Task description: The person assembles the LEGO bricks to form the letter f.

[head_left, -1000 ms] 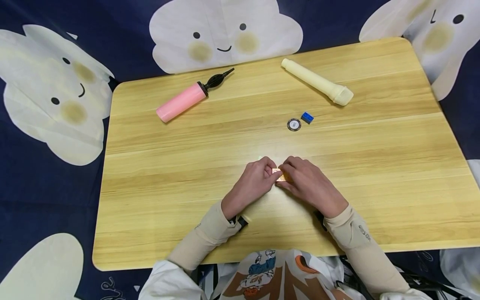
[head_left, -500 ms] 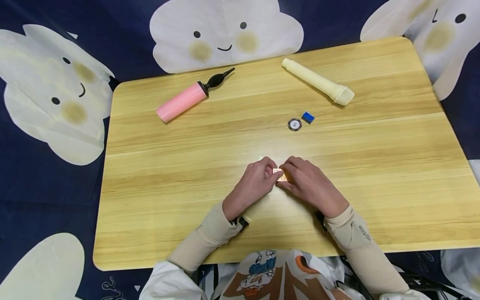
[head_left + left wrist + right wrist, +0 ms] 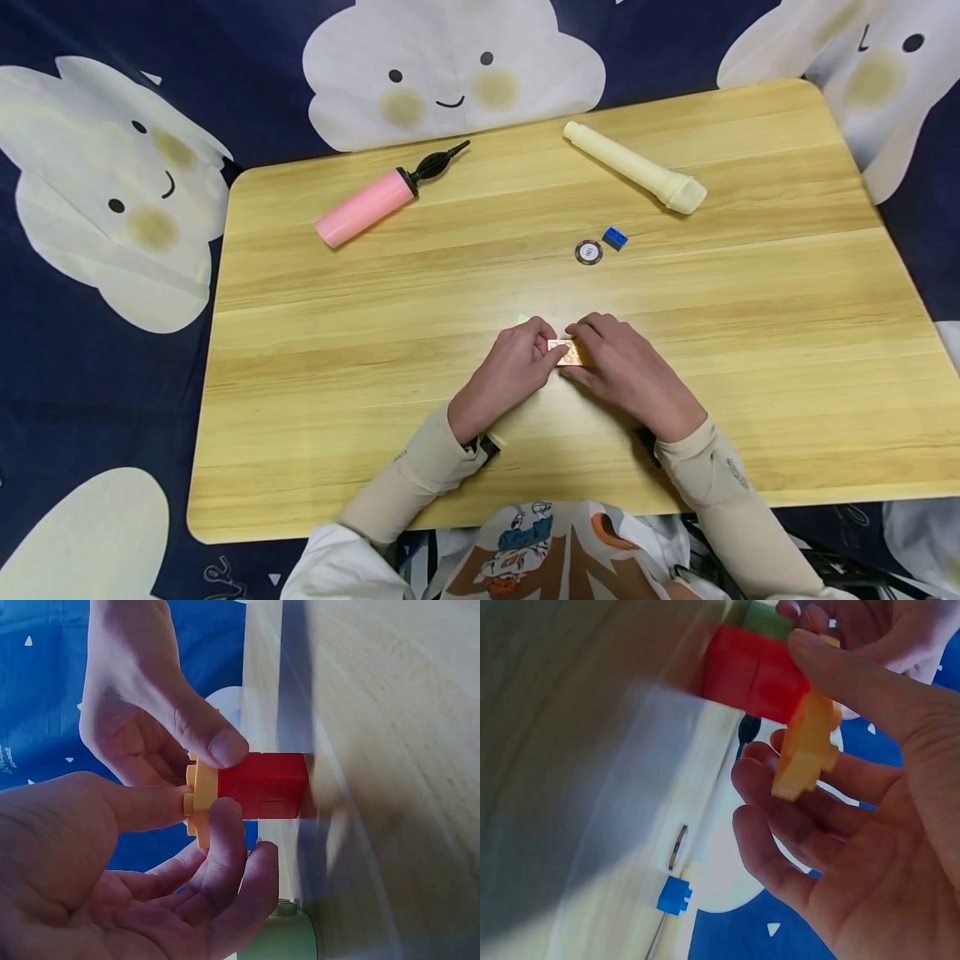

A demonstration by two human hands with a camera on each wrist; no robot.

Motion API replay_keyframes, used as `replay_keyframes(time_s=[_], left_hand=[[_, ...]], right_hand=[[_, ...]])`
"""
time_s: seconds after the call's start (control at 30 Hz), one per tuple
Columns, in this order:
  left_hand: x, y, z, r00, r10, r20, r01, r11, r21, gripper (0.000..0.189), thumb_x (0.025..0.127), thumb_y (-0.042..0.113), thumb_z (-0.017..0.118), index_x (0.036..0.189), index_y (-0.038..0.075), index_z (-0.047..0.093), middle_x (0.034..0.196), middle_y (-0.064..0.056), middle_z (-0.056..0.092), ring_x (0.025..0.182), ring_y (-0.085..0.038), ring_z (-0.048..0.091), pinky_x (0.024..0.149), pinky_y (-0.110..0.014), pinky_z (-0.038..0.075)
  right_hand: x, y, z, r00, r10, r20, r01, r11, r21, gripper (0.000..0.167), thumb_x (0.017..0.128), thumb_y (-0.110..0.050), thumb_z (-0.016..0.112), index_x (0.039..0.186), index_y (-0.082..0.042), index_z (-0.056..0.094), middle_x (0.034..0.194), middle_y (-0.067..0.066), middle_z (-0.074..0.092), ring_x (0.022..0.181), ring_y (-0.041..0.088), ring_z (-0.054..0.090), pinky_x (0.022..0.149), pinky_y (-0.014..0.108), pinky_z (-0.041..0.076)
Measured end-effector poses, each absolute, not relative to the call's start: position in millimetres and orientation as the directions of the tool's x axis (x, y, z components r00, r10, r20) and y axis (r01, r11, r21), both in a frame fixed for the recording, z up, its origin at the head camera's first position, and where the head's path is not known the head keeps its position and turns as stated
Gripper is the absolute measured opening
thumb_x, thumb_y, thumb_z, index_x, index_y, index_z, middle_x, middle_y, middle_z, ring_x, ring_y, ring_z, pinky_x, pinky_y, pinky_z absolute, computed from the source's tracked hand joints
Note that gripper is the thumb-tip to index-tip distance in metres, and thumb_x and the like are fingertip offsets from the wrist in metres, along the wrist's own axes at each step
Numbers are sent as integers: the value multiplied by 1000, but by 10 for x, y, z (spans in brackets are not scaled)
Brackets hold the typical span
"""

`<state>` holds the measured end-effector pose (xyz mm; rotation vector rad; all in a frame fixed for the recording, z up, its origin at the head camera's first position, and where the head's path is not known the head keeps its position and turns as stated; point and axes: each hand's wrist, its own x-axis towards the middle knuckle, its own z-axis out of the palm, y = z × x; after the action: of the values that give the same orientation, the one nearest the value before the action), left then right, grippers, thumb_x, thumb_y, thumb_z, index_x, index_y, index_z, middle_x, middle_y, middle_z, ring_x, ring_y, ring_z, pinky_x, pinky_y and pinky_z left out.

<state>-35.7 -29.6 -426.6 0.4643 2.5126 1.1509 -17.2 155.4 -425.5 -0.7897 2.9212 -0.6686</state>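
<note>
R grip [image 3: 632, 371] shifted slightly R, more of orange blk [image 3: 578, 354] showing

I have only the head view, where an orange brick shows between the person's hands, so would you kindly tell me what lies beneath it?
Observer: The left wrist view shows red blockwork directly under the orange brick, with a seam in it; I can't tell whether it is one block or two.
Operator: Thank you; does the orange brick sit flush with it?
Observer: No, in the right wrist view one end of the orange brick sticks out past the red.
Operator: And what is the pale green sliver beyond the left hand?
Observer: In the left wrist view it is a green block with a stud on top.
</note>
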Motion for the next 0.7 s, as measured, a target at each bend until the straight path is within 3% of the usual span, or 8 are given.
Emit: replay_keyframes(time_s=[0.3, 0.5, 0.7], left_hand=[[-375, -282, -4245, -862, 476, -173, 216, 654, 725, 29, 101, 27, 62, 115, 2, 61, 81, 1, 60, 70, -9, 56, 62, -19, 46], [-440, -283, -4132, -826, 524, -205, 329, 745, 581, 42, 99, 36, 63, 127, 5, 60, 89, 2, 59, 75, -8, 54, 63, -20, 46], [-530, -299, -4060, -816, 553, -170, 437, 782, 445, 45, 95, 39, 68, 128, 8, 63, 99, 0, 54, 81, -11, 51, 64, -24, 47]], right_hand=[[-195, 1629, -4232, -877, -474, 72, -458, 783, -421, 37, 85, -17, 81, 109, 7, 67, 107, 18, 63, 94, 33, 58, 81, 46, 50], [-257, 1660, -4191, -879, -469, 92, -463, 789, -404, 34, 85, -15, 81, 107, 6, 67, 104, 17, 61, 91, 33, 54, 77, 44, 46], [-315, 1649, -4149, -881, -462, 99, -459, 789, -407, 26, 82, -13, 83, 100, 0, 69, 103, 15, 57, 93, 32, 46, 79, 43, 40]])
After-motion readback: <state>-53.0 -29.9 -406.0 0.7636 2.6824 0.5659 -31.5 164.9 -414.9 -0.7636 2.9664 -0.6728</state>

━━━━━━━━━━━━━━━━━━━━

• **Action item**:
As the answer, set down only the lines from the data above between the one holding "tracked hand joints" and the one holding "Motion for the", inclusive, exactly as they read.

• **Solution to the problem**:
thumb_x, thumb_y, thumb_z, index_x, index_y, index_z, middle_x, middle_y, middle_z, ring_x, ring_y, ring_z, pinky_x, pinky_y, pinky_z absolute, computed from the source's tracked hand joints
Note that gripper is the thumb-tip to index-tip distance in metres, and thumb_x and the like are fingertip offsets from the wrist in metres, along the wrist's own axes at each step
Numbers are sent as integers: the value multiplied by 1000, but by 10 for x, y, z (spans in brackets are not scaled)
Brackets hold the typical span
"""

`<state>` holds the measured end-effector pose (xyz mm; rotation vector rad; all in a frame fixed for the recording, z up, its origin at the head camera's first position, and where the head's path is not known the head keeps its position and turns as stated; point and axes: each hand's wrist, its own x-axis towards the middle knuckle, its own z-axis out of the palm, y = z × x; after the action: of the values that give the same orientation, the one nearest the value before the action), left then right, grippers, thumb_x, thumb_y, thumb_z, index_x, index_y, index_z, middle_x, middle_y, middle_z, ring_x, ring_y, ring_z, pinky_x, pinky_y and pinky_z left out.

<state>-35.7 -29.6 -426.6 0.4643 2.5126 1.1509 -17.2 155.4 -425.5 -0.7897 2.9212 -0.6686</state>
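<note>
R grip [image 3: 632, 371] shifted slightly R, more of orange blk [image 3: 578, 354] showing

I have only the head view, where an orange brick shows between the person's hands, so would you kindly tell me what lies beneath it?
Observer: The left wrist view shows red blockwork directly under the orange brick, with a seam in it; I can't tell whether it is one block or two.
Operator: Thank you; does the orange brick sit flush with it?
Observer: No, in the right wrist view one end of the orange brick sticks out past the red.
Operator: And what is the pale green sliver beyond the left hand?
Observer: In the left wrist view it is a green block with a stud on top.
</note>
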Motion for the next 0.7 s, as measured, a target at each bend until the straight path is within 3% of the usual span, or 8 are given.

What the exercise asked for has been given in full.